O direito privado do empreendedor da aquicultura é infringido por exigências (abaixo) no processo inicial de apresentação do processo, ao exigir dados detalhados da estratégia financeira do empreendimento. Tais informações são proprietárias e sigilosas, cabendo somente ao empreendedor e seus sócios. Além disso, somente grandes projetos poderiam gerar as informações exigidas.
“Parte 1 – Requisitos Básicos 4. Requisitos 4.1 Autorizações e Funcionamento do empreendimento 4.1.2 Planejamento econômico do empreendimento Os representantes legais pelo empreendimento aquícola devem ter planejamento para implementação de suas atividades, incluindo a oferta de produtos levando em consideração sua sustentabilidade econômica a longo prazo. |
4.1.2.1 A administração do empreendimento aquícola deve dispor de plano de negócios regularmente atualizado, ainda que simplificado, para demonstrar a sua viabilidade e sustentabilidade no longo prazo, contendo no mínimo as seguintes informações:
a) análise e segmento de mercado que se pretende atingir. Na referida análise devem ser consideradas as espécies mais adequadas para a realidade climática e sistema de cultivo, selecionando-se, dentre elas, as mais rentáveis;
b) estudo, dentre as espécies indicadas na análise de mercado, sobre a biologia, ecologia, doenças e reprodução;
c) conceituação do produto;
d) política de formação de preços;
e) política de comercialização e estratégias de promoção;
f) investimentos requeridos e estrutura de custos;
g) viabilidade econômica.
4.9 Gestão e Registros
Toda entrada e saída de insumos (rações, medicamentos ou outros produtos químicos) devem ser registrados e os registros devem estar disponíveis para consulta pelos órgãos fiscalizadores.”

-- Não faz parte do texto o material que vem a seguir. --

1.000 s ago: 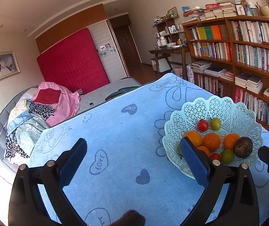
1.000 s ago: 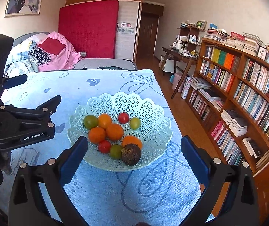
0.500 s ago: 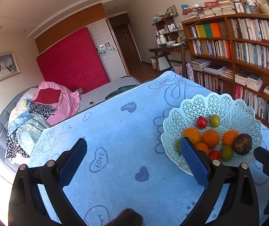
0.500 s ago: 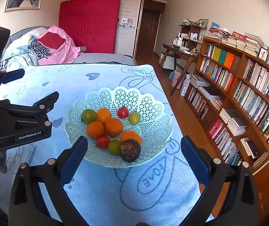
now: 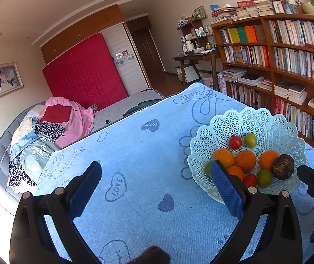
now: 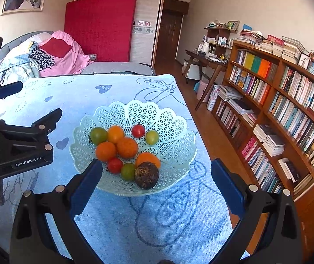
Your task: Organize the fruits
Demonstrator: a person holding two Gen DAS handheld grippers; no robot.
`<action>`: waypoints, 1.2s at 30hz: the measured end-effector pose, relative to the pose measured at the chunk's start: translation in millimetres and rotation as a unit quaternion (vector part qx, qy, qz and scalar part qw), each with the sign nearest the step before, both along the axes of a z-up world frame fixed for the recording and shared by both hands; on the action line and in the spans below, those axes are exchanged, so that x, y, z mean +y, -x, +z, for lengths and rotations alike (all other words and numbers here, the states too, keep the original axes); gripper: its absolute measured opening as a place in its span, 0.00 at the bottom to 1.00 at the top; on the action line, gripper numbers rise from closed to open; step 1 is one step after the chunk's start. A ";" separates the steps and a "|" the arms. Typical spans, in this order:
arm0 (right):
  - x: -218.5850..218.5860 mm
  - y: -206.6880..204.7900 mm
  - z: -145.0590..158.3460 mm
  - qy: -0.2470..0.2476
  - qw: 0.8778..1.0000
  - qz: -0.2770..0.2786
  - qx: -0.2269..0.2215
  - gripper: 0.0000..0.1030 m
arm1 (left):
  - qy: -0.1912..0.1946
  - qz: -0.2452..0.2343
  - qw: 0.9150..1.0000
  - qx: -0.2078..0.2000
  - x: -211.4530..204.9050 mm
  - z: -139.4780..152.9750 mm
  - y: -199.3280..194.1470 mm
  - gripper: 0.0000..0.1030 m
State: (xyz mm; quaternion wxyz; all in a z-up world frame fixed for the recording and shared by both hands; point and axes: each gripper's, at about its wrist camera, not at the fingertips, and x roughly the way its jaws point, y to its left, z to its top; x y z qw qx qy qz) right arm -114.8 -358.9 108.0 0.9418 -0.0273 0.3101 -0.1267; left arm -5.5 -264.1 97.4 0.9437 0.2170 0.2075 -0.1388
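Fruits lie heaped in a pale lattice basket (image 6: 168,118) on the blue printed tablecloth (image 6: 117,92). Left to right in the right wrist view: a green tomato (image 6: 98,135), oranges (image 6: 127,147), a red tomato (image 6: 138,130), then a dark wrinkled fruit (image 6: 146,175) at the near rim. Judged small, light and smooth — likely to roll, and the tomatoes to bruise — so each is best pinched gently across its widest part. Left gripper (image 5: 154,189): jaws spread wide, empty, over bare cloth just beside the basket. Right gripper (image 6: 156,186): equally wide, holding nothing, its fingers straddling the basket's near edge — contact cannot be told.
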 end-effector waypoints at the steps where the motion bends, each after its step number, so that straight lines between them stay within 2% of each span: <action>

[obs.: na Norma, segue uma Planilha com numerosos registros obrigatórios; vide Norma]
[obs.: palavras sublinhadas: nosso destaque]
As observações acima são apenas uma amostra das consequências previstas segundo nossa experiência de três décadas com NBR, em várias áreas da indústria.

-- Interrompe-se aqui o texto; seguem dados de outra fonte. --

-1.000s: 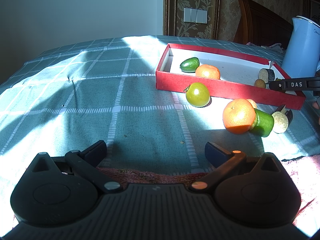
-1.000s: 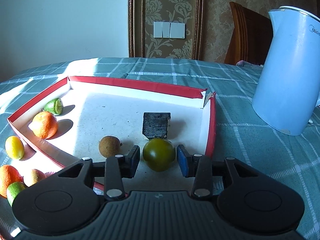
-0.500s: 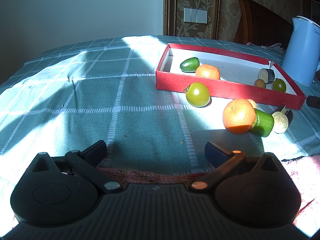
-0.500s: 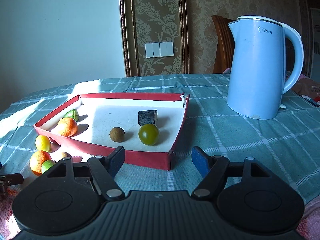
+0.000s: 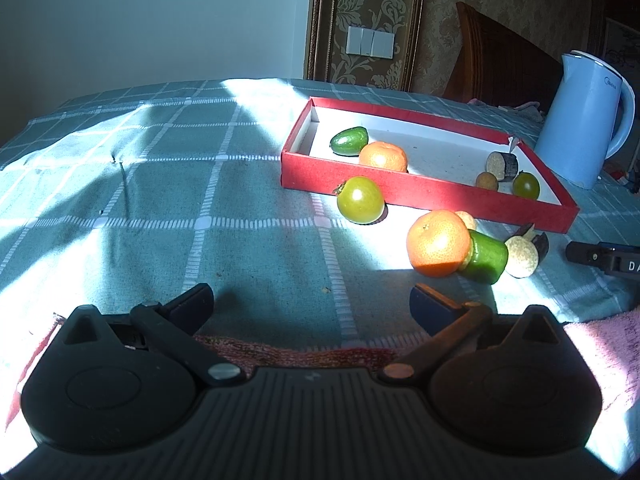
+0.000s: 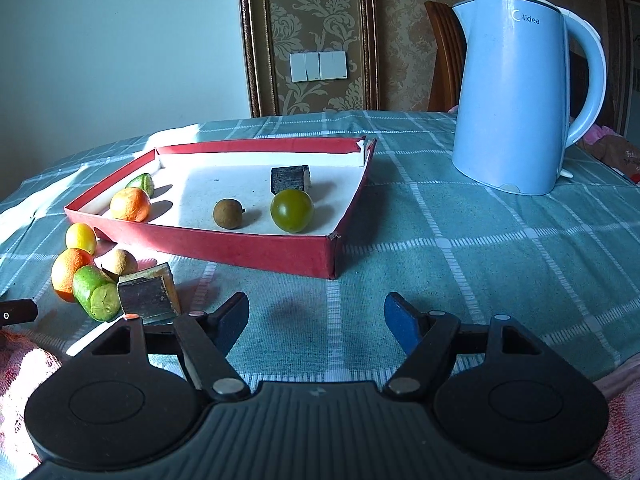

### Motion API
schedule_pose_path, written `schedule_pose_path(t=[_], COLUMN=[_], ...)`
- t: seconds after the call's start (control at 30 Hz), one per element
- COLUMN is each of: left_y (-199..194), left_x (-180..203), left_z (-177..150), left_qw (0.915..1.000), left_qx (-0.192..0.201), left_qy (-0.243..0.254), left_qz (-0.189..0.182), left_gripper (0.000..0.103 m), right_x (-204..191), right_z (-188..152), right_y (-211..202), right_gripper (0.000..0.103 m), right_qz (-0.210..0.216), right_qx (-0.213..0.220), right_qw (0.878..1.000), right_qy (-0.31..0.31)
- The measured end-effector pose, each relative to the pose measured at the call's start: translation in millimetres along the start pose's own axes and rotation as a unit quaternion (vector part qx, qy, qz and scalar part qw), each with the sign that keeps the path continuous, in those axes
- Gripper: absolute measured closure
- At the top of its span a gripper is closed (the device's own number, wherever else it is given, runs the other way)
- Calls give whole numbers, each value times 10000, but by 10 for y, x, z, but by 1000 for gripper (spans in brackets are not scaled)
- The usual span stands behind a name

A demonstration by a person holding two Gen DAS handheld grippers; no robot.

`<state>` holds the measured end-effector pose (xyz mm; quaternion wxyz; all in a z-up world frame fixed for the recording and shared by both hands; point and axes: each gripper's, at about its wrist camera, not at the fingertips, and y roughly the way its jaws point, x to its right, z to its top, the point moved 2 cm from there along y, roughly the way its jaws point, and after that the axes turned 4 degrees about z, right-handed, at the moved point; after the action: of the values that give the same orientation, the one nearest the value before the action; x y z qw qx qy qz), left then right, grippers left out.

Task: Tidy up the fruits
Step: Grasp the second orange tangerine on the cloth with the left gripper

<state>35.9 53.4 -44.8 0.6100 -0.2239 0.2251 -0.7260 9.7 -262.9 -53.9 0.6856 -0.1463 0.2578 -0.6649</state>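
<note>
1. You have hard sunlight falling in patches across the checked tablecloth [image 5: 224, 224], with deep shadow between them.
2. The orange [image 5: 438, 242] glares brightly.
3. Both fisheye views bend at the edges; the focus looks sharp.

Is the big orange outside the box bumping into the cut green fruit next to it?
Touching. In the left wrist view the orange overlaps the green cut fruit with no cloth showing between them; the right wrist view shows them pressed together too.

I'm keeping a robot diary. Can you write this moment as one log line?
left gripper: open, empty | right gripper: open, empty, jaws just opened | green tomato: in red tray | five pieces outside tray
</note>
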Motion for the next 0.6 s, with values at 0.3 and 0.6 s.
schedule_pose_path(t=[0.3, 0.6], left_y=[67, 212], left_x=[407, 638], left_z=[136, 250], left_qw=[9962, 9917], left_qx=[237, 279], left_qy=[799, 1243], left_qz=[242, 155], left_gripper=[0, 0], right_x=[52, 53], right_z=[-2, 2], right_y=[8, 10], right_gripper=[24, 23], right_qz=[118, 140], right_qx=[-22, -31], right_qw=[9998, 9998], right_qy=[161, 165])
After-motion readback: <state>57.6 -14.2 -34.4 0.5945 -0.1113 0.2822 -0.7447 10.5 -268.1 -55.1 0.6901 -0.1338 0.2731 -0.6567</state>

Como a NBR da aquicultura é tão abrangente sobre o setor e os “aquicultores”, os numerosos órgãos Normativos federais, estaduais e municipais devem estabelecê-la como padrão exigido após ser publicada na versão final. Tal adoção governamental é praxe para as Normas convencionais produzidas pela ABNT, pela sua tradicional alta confiabilidade. Assim, se o IBAMA, o MPA, as secretarias estaduais de meio ambiente, e outros órgãos adotarem tal padrão, qual será a possibilidade de aprovação de algum projeto aquícola?
As exigências complicadas da Norma representam um tremendo aumento de burocracia, num típico processo cartorial de produção de papéis. E para tentar destrinchar o emaranhado de exigências, algumas quase impossíveis na prática, deverão surgir os consultores especializados. Atuarão como neo-despachantes no setor da aquicultura. A qual, daqui para diante, receberá encargos que não existem em nenhuma outra atividade agropecuária ou industrial no país.
O aquicultor brasileiro típico é do tipo artesanal, com pouquíssimo dinheiro disponível, e consequentemente resistente a gastar. Neste contexto, deve-se esclarecer que qualquer Norma NBR só pode ser obtida por compra da ABNT ou de seus representantes. Legalmente, uma NBR não pode ser copiada ou xerocada, devendo cada ente abrangido comprar o seu próprio original, a custo não desprezível.